念の為にアサガオに痛む所は無いか確認しようと覗き込んだが、アサガオはオレに力いっぱいしがみ付き離れるどころかオレの声を聞こうとしない。さすがに困ったので、もう大丈夫だと言い聞かせてもアサガオは手の力を緩めない。どうしようかと思考していると、目に涙を貯めてアサガオは顔を上げた。
「試験ヲ終了致シマス。試験ヲ終了致シマス。」
アサガオはオレに痛くないか何度も聞いて来るので痛くないと正直に答えた。その言葉を信じてか、アサガオは手の力は緩めたもののオレからは離れないままだった。まぁ良いかと、態勢を立て直してからファイパの元に行こうとした時、さっきから傀儡の音がずっと聞こえて来る事に思い出した。いつまで鳴るんだあの音、と呆れつつ傀儡に目をやった。
「試験ヲ終了致シマス。試験ヲしゅっ…了イ…タシ…マス。試験…試験シケンヲシュっ了…」
途端に音の様子が可笑しくなる。イヤな予感がする。目を凝らすと傀儡の関節部分で何かが動くのが見えた。影になってよく見えなかったが、ソレが傀儡に入り込んだ様に見えた。
思い出した。そもそもこの傀儡が勝手に動き出した原因は何か。誤作動にしても、結局は傀儡は外から魔法の力を送られてソレを原動に動く仕組みだ。つまり第三者がいなくては勝手に動く事は無い。そしてさっきの傀儡に入り込んだであろう影。
「ファイパ!!立て!離れろ!」
オレはファイパに向けて力いっぱい声を張り上げた。ファイパは疲れと突然の事でオレの言葉を頭に入って来ず混乱して立ち往生してしまっている。その間にも動かないハズの傀儡の体が揺れた。早く動かないと非常にまずい。

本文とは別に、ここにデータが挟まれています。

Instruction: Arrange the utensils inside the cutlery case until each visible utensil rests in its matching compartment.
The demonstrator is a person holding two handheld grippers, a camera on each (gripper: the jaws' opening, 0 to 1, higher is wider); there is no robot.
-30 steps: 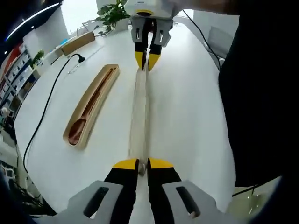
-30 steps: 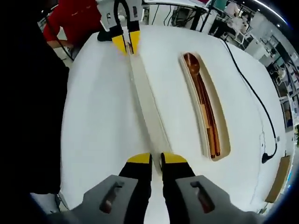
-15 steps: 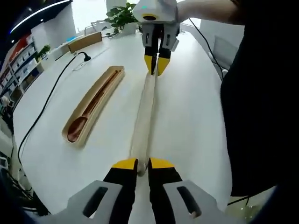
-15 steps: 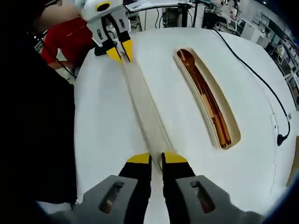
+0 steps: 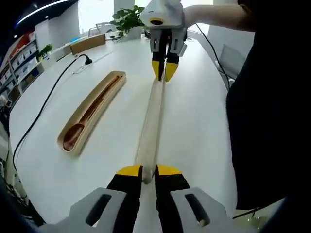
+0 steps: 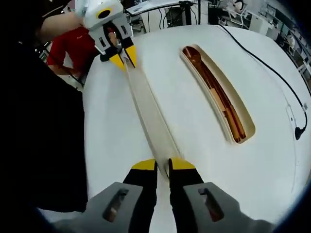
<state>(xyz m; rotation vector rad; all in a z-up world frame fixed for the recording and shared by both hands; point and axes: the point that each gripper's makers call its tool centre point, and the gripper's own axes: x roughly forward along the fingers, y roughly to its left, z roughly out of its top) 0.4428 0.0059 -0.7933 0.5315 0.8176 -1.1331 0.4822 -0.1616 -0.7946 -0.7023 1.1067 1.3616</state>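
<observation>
In the left gripper view, the left gripper (image 5: 148, 171) rises from 6 o'clock with its yellow-tipped jaws clenched on the near end of a long, pale wooden lid (image 5: 152, 121). The lid runs from the jaws toward 12 o'clock, where the right gripper (image 5: 164, 72) pinches its far end; a bare forearm (image 5: 214, 14) reaches in behind it from 1 o'clock. Whether the lid touches the white table (image 5: 194, 107) or hangs just above it cannot be told.

At 9 to 10 o'clock of that view lies the open cutlery case (image 5: 92, 109), a shallow wooden tray well apart from the lid. Inside it rest a dark wooden spoon (image 5: 77, 131), bowl toward the near end, and chopsticks (image 5: 108, 90) alongside its handle. A black cable (image 5: 41, 111) curves over the table beyond the case, and a potted plant (image 5: 127, 18) stands at 11 o'clock.

In the right gripper view, the right gripper (image 6: 163, 167) clamps the lid (image 6: 148, 114) at 6 o'clock, and the left gripper (image 6: 121, 58) holds the other end at 11 o'clock. The cutlery case (image 6: 218, 92) lies at 1 to 2 o'clock, the spoon (image 6: 193, 54) bowl at its far end. A person in red (image 6: 73, 46) sits beyond the table's edge.
</observation>
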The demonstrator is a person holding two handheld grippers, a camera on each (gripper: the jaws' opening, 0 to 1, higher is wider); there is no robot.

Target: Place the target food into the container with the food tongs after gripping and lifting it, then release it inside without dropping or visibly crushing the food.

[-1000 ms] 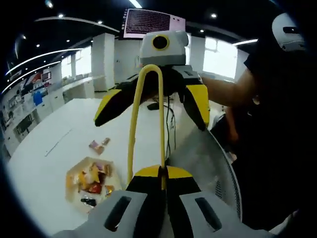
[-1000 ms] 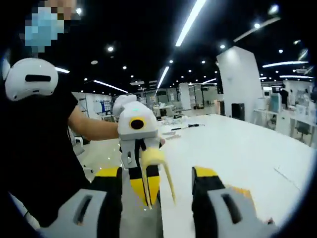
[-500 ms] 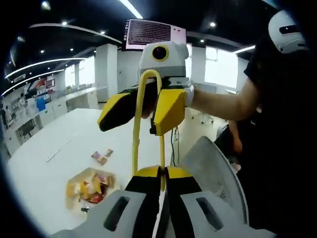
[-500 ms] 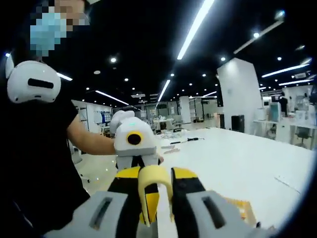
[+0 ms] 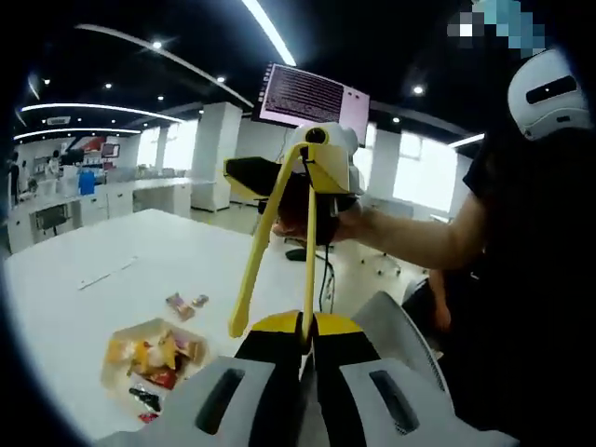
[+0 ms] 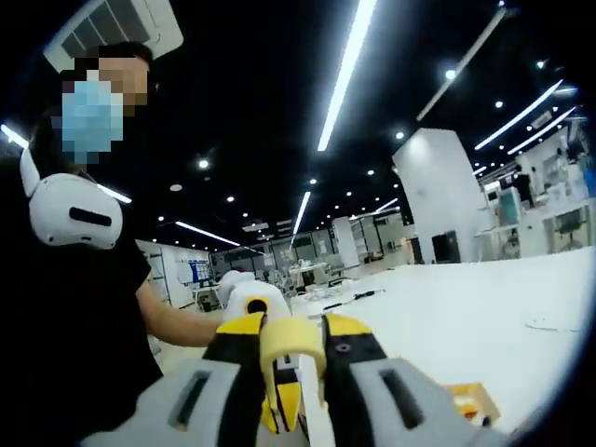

オレはアサガオを手だけで制止させてから直ぐに駆け出し、剣を再び構えて傀儡の腕から飛び乗り胴体に向かって走った。今傀儡に入ったであろう場所を思い出し、見定めてから思い切り剣を突き刺した。その時傀儡は既に動き出していて、オレを掴む直前だったのをその後に後ろを振り返って見てから気付いた。
ファイパは顔から血の気が引いて気絶する寸前だったし、アサガオは降りた後にまたオレに力いっぱいしがみ付いて来て色々と大変だった。
剣を突き刺した事で傀儡は今度こそ完全に沈黙。オレが突き刺した場所には見覚えのある枯れた木の根があり、剣はその根っこを貫いていた。